● Directions: Your task is to output the data exactly as it stands.

::::

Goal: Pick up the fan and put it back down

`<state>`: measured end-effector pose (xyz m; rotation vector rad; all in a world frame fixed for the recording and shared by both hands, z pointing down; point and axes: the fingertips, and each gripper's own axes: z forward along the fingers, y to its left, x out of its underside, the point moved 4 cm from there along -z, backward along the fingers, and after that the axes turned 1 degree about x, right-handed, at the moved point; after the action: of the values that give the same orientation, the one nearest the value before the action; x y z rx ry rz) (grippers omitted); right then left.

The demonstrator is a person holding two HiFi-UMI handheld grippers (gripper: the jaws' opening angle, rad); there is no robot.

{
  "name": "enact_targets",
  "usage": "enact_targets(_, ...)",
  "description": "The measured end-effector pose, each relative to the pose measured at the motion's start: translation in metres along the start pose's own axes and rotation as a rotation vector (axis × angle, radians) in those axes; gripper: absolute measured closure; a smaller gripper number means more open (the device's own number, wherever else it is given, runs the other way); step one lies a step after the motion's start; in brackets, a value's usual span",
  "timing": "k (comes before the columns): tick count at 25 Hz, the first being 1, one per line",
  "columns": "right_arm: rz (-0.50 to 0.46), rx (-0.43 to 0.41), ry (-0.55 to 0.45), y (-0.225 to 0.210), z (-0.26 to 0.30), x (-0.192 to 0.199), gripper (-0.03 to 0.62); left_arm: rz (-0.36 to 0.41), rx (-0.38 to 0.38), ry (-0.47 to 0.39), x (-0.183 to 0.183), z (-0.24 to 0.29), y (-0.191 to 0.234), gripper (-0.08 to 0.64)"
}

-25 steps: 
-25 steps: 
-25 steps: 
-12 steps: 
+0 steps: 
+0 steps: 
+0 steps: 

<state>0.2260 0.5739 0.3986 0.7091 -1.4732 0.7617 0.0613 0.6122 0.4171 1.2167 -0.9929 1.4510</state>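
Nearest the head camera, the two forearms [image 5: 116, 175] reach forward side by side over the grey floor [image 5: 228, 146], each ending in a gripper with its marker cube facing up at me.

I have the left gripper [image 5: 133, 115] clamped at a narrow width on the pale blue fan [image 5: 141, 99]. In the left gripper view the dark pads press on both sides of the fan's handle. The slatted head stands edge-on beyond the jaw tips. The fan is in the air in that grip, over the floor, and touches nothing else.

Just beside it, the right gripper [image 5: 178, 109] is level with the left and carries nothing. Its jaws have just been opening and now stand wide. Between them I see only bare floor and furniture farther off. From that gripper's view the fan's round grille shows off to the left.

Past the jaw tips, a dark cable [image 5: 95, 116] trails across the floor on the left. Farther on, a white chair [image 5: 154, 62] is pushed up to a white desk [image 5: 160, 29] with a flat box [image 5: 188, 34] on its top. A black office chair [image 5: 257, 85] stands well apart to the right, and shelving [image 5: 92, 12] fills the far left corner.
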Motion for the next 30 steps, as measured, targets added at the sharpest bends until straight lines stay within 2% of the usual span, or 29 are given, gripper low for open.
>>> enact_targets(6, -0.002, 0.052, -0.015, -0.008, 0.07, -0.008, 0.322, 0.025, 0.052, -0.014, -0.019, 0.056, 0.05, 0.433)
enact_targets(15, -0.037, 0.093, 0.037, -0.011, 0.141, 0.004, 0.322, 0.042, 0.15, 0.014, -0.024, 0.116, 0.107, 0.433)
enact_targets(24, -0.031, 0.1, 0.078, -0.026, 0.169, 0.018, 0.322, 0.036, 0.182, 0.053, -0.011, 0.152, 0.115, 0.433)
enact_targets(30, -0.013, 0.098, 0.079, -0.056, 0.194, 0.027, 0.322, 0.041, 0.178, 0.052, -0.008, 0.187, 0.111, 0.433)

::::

● Your solution:
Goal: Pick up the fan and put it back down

`<state>`: measured end-effector pose (xyz m; rotation vector rad; all in a world frame fixed for the recording and shared by both hands, z pointing down; point and axes: the fingertips, and each gripper's own axes: z forward along the fingers, y to its left, x out of its underside, the point moved 4 cm from there along -z, backward along the fingers, and after that the axes turned 1 degree about x, right-handed, at the moved point; after the action: of the values that give the same orientation, the one nearest the value before the action; x y z rx ry rz) (grippers omitted); right then left.

The demonstrator is a person holding two HiFi-UMI handheld grippers (gripper: the jaws' opening angle, rad); there is no robot.

{
  "name": "enact_targets",
  "usage": "enact_targets(_, ...)",
  "description": "The measured end-effector pose, each relative to the pose measured at the motion's start: translation in metres along the start pose's own axes and rotation as a rotation vector (axis × angle, radians) in those axes; gripper: absolute measured closure; a smaller gripper number means more open (the device's own number, wherever else it is given, runs the other way); step one lies a step after the motion's start; in brackets, a value's usual span",
  "timing": "k (comes before the columns): tick count at 25 Hz, the first being 1, one per line",
  "columns": "right_arm: rz (-0.50 to 0.46), rx (-0.43 to 0.41), ry (-0.55 to 0.45), y (-0.225 to 0.210), z (-0.26 to 0.30), x (-0.192 to 0.199), gripper (-0.03 to 0.62); left_arm: rz (-0.36 to 0.41), rx (-0.38 to 0.38), ry (-0.47 to 0.39), x (-0.183 to 0.183), z (-0.24 to 0.29), y (-0.191 to 0.234), gripper (-0.08 to 0.64)"
}

-25 steps: 
-25 steps: 
-25 steps: 
-12 steps: 
+0 steps: 
+0 steps: 
+0 steps: 

<state>0.2260 0.5739 0.3986 0.7091 -1.4732 0.7617 0.0613 0.6122 0.4171 1.2167 -0.9929 1.4510</state>
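Nearest the head camera, the two forearms [image 5: 116, 175] reach forward side by side over the grey floor [image 5: 228, 146], each ending in a gripper with its marker cube facing up at me.

I have the left gripper [image 5: 133, 115] clamped at a narrow width on the pale blue fan [image 5: 141, 99]. In the left gripper view the dark pads press on both sides of the fan's handle. The slatted head stands edge-on beyond the jaw tips. The fan is in the air in that grip, over the floor, and touches nothing else.

Just beside it, the right gripper [image 5: 178, 109] is level with the left and carries nothing. Its jaws have just been opening and now stand wide. Between them I see only bare floor and furniture farther off. From that gripper's view the fan's round grille shows off to the left.

Past the jaw tips, a dark cable [image 5: 95, 116] trails across the floor on the left. Farther on, a white chair [image 5: 154, 62] is pushed up to a white desk [image 5: 160, 29] with a flat box [image 5: 188, 34] on its top. A black office chair [image 5: 257, 85] stands well apart to the right, and shelving [image 5: 92, 12] fills the far left corner.
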Motion for the next 30 steps, as measured, targets added at the sharpest bends until straight lines stay within 2% of the usual span, or 29 are given, gripper low for open.
>>> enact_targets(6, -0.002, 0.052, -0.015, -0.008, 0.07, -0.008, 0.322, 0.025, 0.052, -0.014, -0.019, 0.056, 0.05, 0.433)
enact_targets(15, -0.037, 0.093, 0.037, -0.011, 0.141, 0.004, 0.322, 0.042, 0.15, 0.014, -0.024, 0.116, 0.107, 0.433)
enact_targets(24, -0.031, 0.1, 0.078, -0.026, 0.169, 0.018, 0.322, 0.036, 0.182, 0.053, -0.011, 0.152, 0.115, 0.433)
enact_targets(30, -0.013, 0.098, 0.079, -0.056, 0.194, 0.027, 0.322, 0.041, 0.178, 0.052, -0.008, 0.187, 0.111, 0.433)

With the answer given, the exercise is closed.